- PROBLEM TO SOLVE -
Read the lines below. Copy out any that hold the string "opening".

[Data entries]
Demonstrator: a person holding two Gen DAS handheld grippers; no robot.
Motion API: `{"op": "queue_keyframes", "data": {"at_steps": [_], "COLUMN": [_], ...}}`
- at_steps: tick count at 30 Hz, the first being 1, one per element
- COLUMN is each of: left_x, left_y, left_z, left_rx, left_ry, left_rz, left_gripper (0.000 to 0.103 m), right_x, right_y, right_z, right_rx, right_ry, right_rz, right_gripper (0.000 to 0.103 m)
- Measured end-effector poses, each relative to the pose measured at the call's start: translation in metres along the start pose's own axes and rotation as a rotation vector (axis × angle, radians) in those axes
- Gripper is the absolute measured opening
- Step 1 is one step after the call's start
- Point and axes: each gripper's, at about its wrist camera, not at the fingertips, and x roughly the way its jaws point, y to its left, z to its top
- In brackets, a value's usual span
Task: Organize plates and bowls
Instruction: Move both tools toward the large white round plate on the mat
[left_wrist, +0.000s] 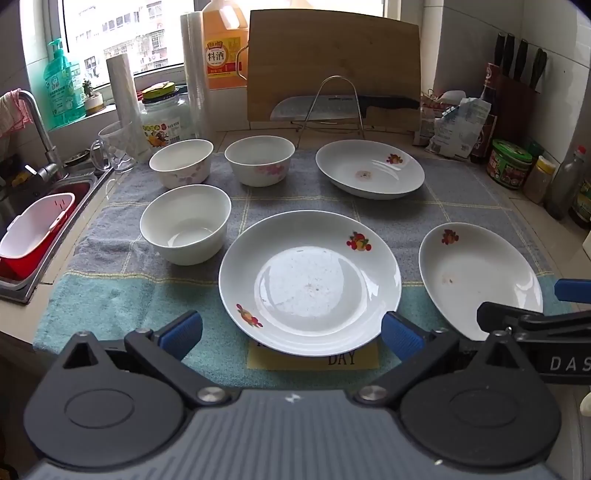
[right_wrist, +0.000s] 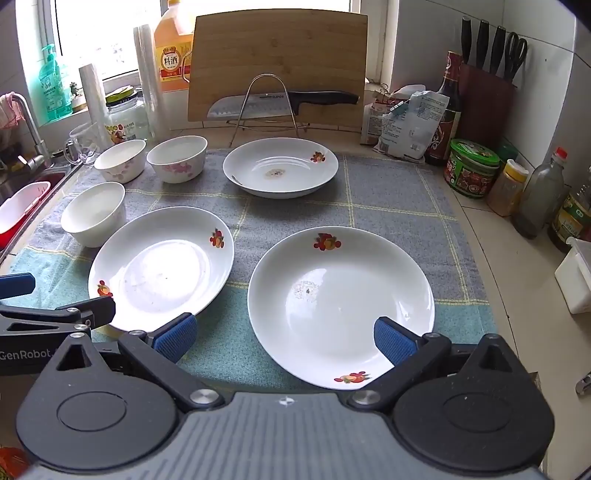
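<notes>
**A:** Where do the dishes sit?

**B:** All on the checked cloth that covers the table. Three bowls are grouped at the left: a plain bowl nearest, and two flowered bowls behind it, the left flowered bowl and the right flowered bowl, just beside each other. Three plates with fruit prints: the near left plate, the near right plate, and the far plate towards the back, in front of the wire rack.

**A:** And the claws?

**B:** The left claw is spread wide, holding nothing; its blue pads sit either side of the near edge of the near left plate, without closing on it. The right claw is also wide open and empty. Its right pad lies over the rim of the near right plate in the right wrist view; I cannot tell if it touches.

**A:** Behind them?

**B:** A cutting board leans upright, with a knife across the rack. A sink lies at the left.
</notes>
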Motion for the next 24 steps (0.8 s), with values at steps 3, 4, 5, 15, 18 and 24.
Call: {"op": "queue_keyframes", "data": {"at_steps": [3,4,5,15,18,24], "left_x": [-0.0003,-0.0005,-0.0007,-0.0025,-0.0036,-0.0044], "left_y": [0.0008,0.0010,0.0010,-0.0020,-0.0021,-0.0013], "left_z": [-0.0012,-0.0018,-0.0024,0.0029,0.0030,0.0028], "left_rx": [-0.003,-0.003,-0.001,0.005,0.007,0.006], "left_ry": [0.003,0.004,0.004,0.012,0.011,0.011], "left_rz": [-0.005,-0.006,-0.007,0.005,0.005,0.005], "left_gripper": [0.102,0.102,0.102,0.102,0.102,0.102], "right_x": [-0.0010,-0.0013,-0.0081,-0.0041,-0.0038,-0.0062], "right_y": [-0.0003,-0.0006,-0.0004,-0.0016,-0.0012,-0.0030], "right_z": [0.0011,0.0015,0.0016,0.0019,0.0011,0.0023], "right_rx": [0.004,0.005,-0.002,-0.006,-0.006,-0.007], "right_ry": [-0.002,-0.002,-0.007,-0.011,-0.012,-0.015], "right_rz": [0.005,0.006,0.005,-0.003,-0.001,-0.001], "right_gripper": [0.103,0.103,0.103,0.103,0.103,0.103]}}
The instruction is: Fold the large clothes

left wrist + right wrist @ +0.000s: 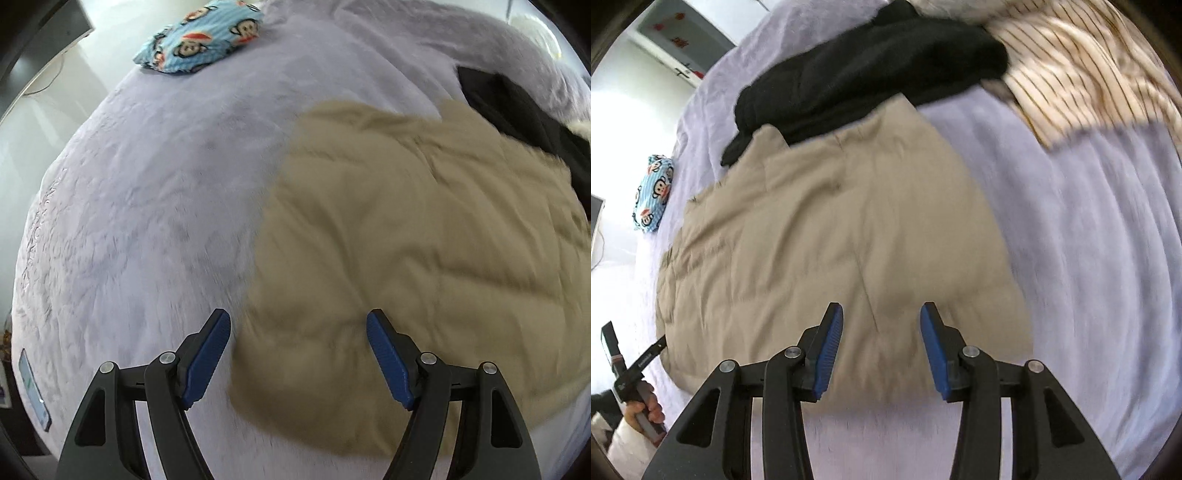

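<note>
A tan quilted garment (424,258) lies folded flat on the lavender plush bed cover (166,184). It also shows in the right wrist view (831,229). My left gripper (299,328) is open and empty, above the garment's left edge. My right gripper (881,319) is open and empty, above the garment's near edge. The left gripper's body and the hand holding it (639,384) show at the lower left of the right wrist view.
A black garment (864,74) lies at the tan garment's far end, also seen in the left wrist view (517,107). A striped cream cloth (1082,66) lies at the far right. A blue monkey-print pillow (199,37) sits at the bed's far edge. A phone (35,391) lies near the left edge.
</note>
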A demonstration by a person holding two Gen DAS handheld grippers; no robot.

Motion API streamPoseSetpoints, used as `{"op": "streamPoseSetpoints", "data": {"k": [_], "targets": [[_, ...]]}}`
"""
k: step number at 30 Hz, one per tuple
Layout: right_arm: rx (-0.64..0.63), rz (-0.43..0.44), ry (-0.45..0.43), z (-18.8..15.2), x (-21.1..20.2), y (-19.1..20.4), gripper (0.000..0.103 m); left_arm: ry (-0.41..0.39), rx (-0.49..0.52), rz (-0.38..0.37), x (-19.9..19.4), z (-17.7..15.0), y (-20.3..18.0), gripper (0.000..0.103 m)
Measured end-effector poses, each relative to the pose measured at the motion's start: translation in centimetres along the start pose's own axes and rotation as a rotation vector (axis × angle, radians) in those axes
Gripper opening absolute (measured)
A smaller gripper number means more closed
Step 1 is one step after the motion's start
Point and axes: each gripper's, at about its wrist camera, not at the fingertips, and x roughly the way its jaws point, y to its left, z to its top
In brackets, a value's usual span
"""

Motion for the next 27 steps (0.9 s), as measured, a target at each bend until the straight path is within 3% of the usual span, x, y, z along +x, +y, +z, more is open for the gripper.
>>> {"op": "streamPoseSetpoints", "data": {"k": [3, 14, 16, 18, 21, 27], "targets": [[0.036, 0.010, 0.031, -1.5, -0.4, -0.8, 0.048, 0.017, 0.020, 0.012, -1.1, -1.4, -0.9, 0.077], [0.093, 0.124, 0.110, -6.7, -1.8, -0.7, 0.060, 0.022, -0.030, -0.099, -7.9, -7.5, -3.9, 0.079], [0.104, 0.132, 0.120, -7.4, -1.7, -0.6, 0.060, 0.002, -0.048, -0.100, -8.8, -8.6, -4.1, 0.097], [0.107, 0.139, 0.123, -7.7, -1.8, -0.4, 0.060, -0.022, -0.061, -0.101, -9.3, -9.1, -3.8, 0.103], [0.102, 0.139, 0.122, -8.2, -1.7, -0.1, 0.066, -0.013, -0.068, -0.106, -9.1, -9.8, -3.6, 0.103], [0.099, 0.137, 0.130, -9.3, -1.1, 0.5, 0.067, 0.032, -0.077, -0.106, -6.7, -10.5, -3.0, 0.103]]}}
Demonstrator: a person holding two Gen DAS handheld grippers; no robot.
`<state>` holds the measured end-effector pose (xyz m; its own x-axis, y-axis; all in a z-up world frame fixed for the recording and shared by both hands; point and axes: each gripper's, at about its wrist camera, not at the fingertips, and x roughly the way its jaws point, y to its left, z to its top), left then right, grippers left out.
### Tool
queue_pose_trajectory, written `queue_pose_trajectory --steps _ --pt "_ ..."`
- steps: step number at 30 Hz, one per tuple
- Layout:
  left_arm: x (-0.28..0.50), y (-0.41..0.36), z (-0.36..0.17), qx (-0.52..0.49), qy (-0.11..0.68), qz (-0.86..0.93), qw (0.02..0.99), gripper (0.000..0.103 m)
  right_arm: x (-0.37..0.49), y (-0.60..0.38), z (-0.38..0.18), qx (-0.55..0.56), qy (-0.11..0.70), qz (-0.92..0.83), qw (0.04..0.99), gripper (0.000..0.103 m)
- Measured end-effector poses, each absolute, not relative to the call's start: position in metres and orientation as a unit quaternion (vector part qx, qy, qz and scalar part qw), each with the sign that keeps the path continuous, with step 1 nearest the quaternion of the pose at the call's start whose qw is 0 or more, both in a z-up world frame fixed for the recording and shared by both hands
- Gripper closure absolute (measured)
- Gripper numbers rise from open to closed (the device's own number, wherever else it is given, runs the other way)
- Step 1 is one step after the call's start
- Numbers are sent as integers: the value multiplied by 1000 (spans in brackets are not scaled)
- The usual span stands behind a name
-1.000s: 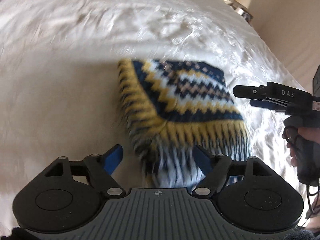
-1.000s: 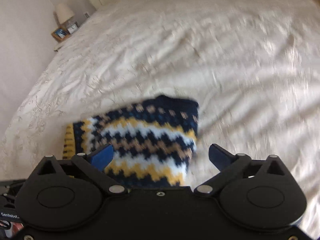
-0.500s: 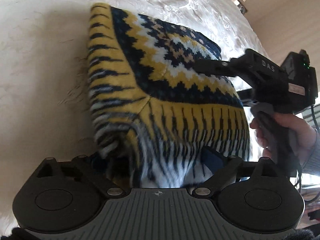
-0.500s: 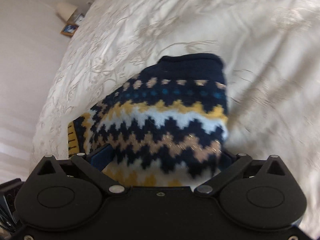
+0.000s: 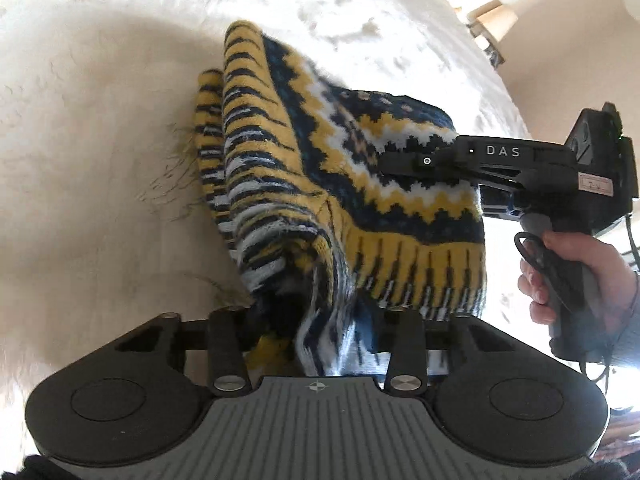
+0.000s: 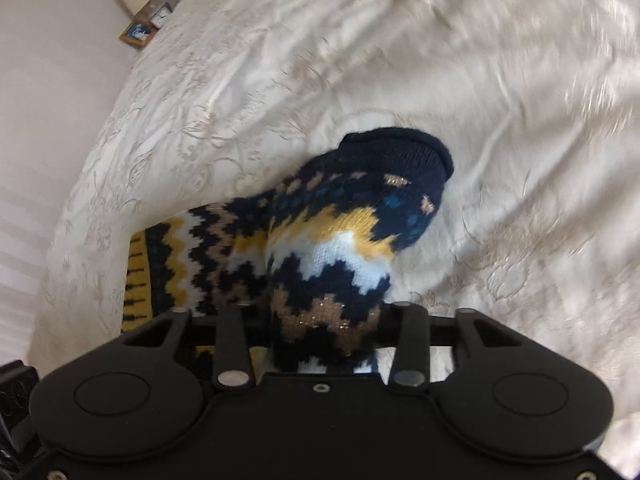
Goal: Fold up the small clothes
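Left wrist view shows the left tool (image 5: 316,316) with its jaws just closed on the fringed lower edge of the knitted garment (image 5: 320,168); half a second ago the cloth only lay between open fingers, and now the wool bunches up tightly there. Right wrist view tells the same for the right tool (image 6: 324,332): its jaws have just been closing and now they clench a thick fold of the zigzag knit, which rises as a hump toward the dark blue cuff (image 6: 400,152). From the left camera the right tool is seen from the side, reaching over the garment, with the person's hand (image 5: 560,272) on its handle. The garment lies on the white bedspread (image 5: 100,160), but the gripped parts are already pulled up from it and the shape is less flat than a second ago. I judge that both grips are now taken, so the next step is probably to lift and carry this edge over the rest. The thick wool may slip if only the fringe is caught.
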<state>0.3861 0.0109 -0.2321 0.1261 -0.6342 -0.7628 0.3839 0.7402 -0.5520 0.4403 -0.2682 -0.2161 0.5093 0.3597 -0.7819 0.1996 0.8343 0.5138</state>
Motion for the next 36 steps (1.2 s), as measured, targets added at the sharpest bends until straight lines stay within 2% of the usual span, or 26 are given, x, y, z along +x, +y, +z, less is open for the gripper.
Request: queue_pose_trajectory --steps 9,15,28,30,32,36 --pt "325 14 -180 -137 539 -354 752 69 384 -276 -149 302 455 61 836 58" --pt "321 23 -179 -154 529 -345 760 69 330 -291 -123 307 445 95 836 58" --pt "318 19 -186 -167 546 -302 764 69 265 -330 -154 315 463 100 822 58" --pt "312 17 -201 -174 561 -279 760 68 264 -339 -166 305 478 90 819 53" --pt "309 13 -219 -154 583 -242 760 68 266 -345 -184 280 507 70 812 40" --pt "289 28 -243 -170 604 -202 752 63 265 -359 -201 230 533 21 814 28"
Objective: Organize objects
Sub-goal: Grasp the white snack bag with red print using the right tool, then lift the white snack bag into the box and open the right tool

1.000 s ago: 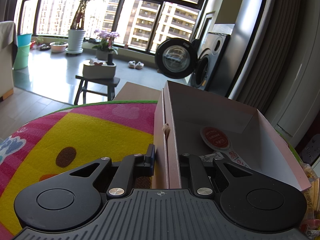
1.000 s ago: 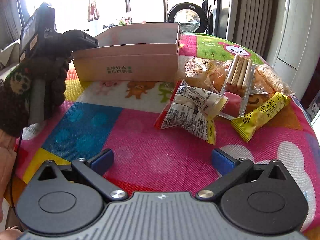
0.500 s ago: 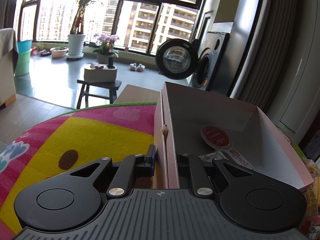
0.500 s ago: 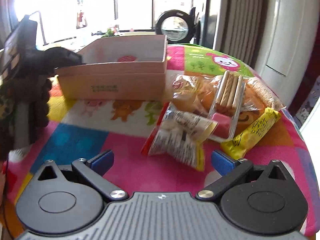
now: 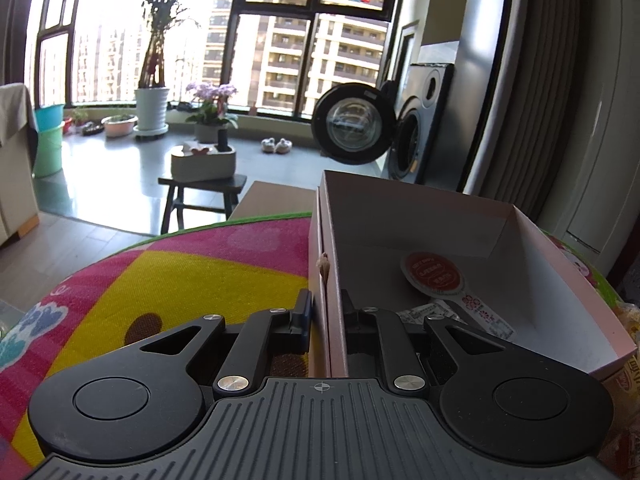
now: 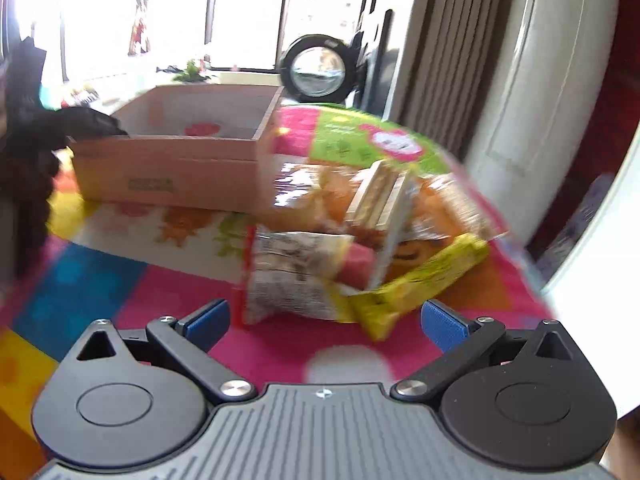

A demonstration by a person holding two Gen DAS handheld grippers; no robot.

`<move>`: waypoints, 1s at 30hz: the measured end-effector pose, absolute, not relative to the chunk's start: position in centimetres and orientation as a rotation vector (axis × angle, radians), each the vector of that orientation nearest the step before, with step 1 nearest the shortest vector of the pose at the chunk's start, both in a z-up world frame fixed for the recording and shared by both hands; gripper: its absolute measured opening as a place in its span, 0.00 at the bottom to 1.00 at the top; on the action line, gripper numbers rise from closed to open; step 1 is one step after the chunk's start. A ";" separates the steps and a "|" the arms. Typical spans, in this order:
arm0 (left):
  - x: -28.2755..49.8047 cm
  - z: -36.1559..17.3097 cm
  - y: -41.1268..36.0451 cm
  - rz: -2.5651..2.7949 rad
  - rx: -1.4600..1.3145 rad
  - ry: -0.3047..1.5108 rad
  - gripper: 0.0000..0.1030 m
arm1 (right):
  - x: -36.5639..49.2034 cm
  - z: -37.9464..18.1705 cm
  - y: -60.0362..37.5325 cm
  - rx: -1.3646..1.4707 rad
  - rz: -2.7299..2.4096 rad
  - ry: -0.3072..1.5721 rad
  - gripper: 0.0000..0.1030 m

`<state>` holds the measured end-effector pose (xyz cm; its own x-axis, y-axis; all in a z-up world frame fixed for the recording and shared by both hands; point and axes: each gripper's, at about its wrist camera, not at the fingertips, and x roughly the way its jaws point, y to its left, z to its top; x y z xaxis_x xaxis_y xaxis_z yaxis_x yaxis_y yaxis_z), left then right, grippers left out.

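One open pink cardboard box (image 5: 532,280), set on a round table under a bright patchwork cloth (image 5: 192,276); its near wall is pinched between the closed-in fingers of the left gripper (image 5: 326,312), one finger outside the wall, the other inside the box. Contents of box: one round red-labelled packet (image 5: 434,274) lying flat on the floor of the box, with printed wrappers (image 5: 480,314) just beside it, nearer the gripper.

Several snacks, heaped on the cloth to the right of the box, seen blurred from the right wrist: one yellow bar (image 6: 420,284), one white printed packet with red edge (image 6: 292,276), one clear tray of pale biscuit sticks (image 6: 380,196), and orange-toned bags (image 6: 316,196) touching the box corner. Exact overlaps in the heap cannot be told through the blur.

Right gripper (image 6: 326,318): fingers spread wide, blue pads showing, nothing between them, low over the cloth just short of the heap.

Surroundings: front-loading washing machine with open round door (image 5: 354,130), dark stool bearing a white planter (image 5: 202,164), potted plants and tall windows.
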<state>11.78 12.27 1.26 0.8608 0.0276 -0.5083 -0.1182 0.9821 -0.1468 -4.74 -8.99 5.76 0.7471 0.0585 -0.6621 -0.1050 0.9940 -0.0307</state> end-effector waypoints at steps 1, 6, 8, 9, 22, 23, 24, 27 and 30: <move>11.8 1.3 12.1 0.078 -0.166 0.527 0.15 | -4.2 5.6 -8.7 -0.044 0.104 0.728 0.95; 11.8 1.3 11.9 0.079 -0.147 0.524 0.15 | -1.4 4.5 -6.8 -0.088 0.109 0.730 0.66; 11.8 1.4 11.8 0.080 -0.144 0.524 0.15 | -1.0 4.3 -5.6 -0.133 0.132 0.723 0.54; 11.8 1.4 11.8 0.080 -0.142 0.524 0.15 | -1.0 4.2 -5.2 -0.146 0.156 0.721 0.50; 11.7 1.4 11.8 0.080 -0.142 0.523 0.15 | -9.1 4.5 -6.1 -0.465 0.243 0.679 0.67; 11.7 1.4 11.8 0.080 -0.142 0.523 0.15 | -9.2 4.5 -6.3 -0.479 0.213 0.677 0.67; 11.7 1.4 11.8 0.080 -0.143 0.523 0.15 | -9.3 4.7 -6.5 -0.484 0.188 0.677 0.68; 11.8 1.4 11.9 0.079 -0.145 0.523 0.15 | -9.0 5.6 -7.7 -0.356 0.214 0.715 0.75; 11.8 1.4 12.0 0.077 -0.151 0.525 0.15 | -8.2 6.8 -9.0 -0.150 0.304 0.761 0.84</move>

- RESPONSE TO THE TASK -
- Gripper is the absolute measured opening
Gripper opening absolute (measured)
`<move>`: waypoints, 1s at 30hz: the measured end-effector pose, absolute, not relative to the chunk's start: position in centimetres and orientation as a rotation vector (axis × angle, radians), each the vector of that orientation nearest the step before, with step 1 nearest the shortest vector of the pose at the chunk's start, both in a z-up world frame fixed for the recording and shared by both hands; gripper: its absolute measured opening as a place in its span, 0.00 at the bottom to 1.00 at the top; on the action line, gripper numbers rise from closed to open; step 1 is one step after the chunk's start. A ";" separates the steps and a "|" the arms. Typical spans, in this order:

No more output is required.